This paper offers preliminary findings from research on an understudied topic: premodern economic thought. Japan’s medieval age was a time of tremendous change as people began using imported Chinese coins, selling goods in regional markets, and developing new instruments of credit. Such activities surely affected the ways that people viewed the world, yet curiously, few left behind lengthy written reflections on economic matters like those found in other premodern societies as well as in Tokugawa Japan. Perhaps that is why most published histories of Japanese economic thought begin in the Tokugawa or later periods.
What broader significance did medieval Japanese assign to wealth and poverty (and how did their understandings of wealth and poverty evolve over time)? Why did their view of usury differ from those found in other contemporary societies? How did women’s involvement in the expanding economy affect gender norms? And, perhaps most importantly, what types of evidence can be marshalled to answer these questions and reveal new developments in medieval economic thought? The paper draws on primary sources from diaries and government documents to folktales, religious stories, and illustrated scrolls in an effort to answer such questions.
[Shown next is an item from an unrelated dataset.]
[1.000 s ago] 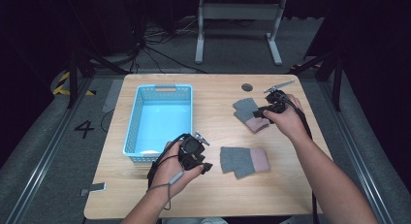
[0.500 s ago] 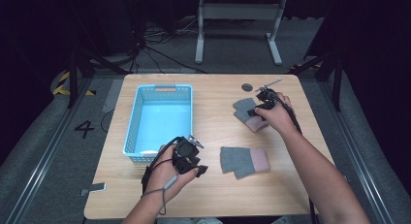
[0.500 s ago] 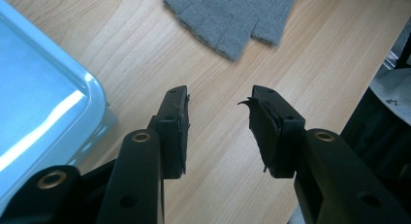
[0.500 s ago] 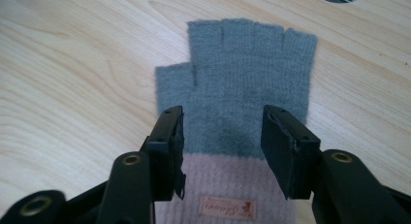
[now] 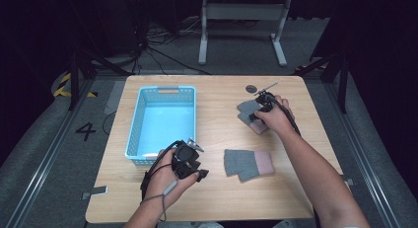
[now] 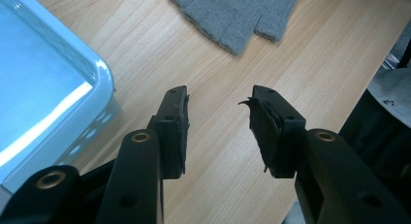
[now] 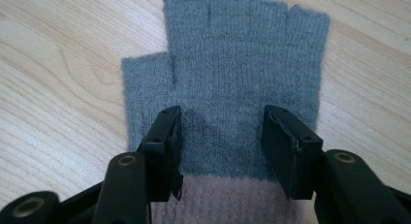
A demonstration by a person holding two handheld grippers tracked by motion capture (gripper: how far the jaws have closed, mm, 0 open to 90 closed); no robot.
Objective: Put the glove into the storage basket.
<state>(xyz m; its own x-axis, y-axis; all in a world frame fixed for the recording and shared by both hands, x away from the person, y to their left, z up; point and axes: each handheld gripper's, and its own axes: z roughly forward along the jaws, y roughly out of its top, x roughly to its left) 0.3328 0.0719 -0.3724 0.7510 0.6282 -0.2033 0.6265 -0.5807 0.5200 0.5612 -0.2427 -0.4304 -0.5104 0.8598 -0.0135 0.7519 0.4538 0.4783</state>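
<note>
Wooden table (image 5: 217, 198), light grain, set on a dark floor. From the table centre the clock runs as the high view shows it.

Blue basket (image 5: 132, 139): at 9 o'clock, long side running toward 12. Openwork walls, pale floor catching glare. In the left gripper view its rounded corner (image 6: 104, 81) sits at 10 o'clock from the jaws.

Near glove (image 5: 248, 163): at 5 o'clock, flat on the wood, grey body with a pink cuff on the side toward 3. Fingerless. In the left gripper view its grey part (image 6: 235, 13) lies at 12 o'clock, well apart from the jaws.

Far glove (image 5: 246, 109): at 2 o'clock, the same grey-and-pink make, partly under the right hand. In the right gripper view it lies flat (image 7: 242, 59), cut-off fingers toward 12, thumb stub toward 9, pink cuff at 6 between the jaw bases.

Left gripper (image 5: 191, 165): at 7 o'clock, just beside the basket's near corner, held in the left hand with a cable trailing. Jaws apart, bare wood between them, nothing held.

Right gripper (image 7: 220, 136): low over the far glove. Its jaws have just been opening and stand wide apart, 1 to each side of the grey palm near the cuff line. Pads not pressing on the knit.

Small dark round disc (image 5: 252, 89): at 1 o'clock, just beyond the far glove.
</note>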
Ethan Segal is associate professor of Japanese history and chairperson of the Japan Council at Michigan State University. A scholar of medieval Japan, his publications include the book Coins, Trade, and the State: Economic Growth in Early Medieval Japan, published by the Harvard University Asia Center. Other topics of his research and publications include proto-nationalism, historical memory, women and gender, and depictions of Japan on film and television. He is currently on leave from MSU, conducting research with the support of a Fulbright Fellowship at the University of Tokyo and Waseda University.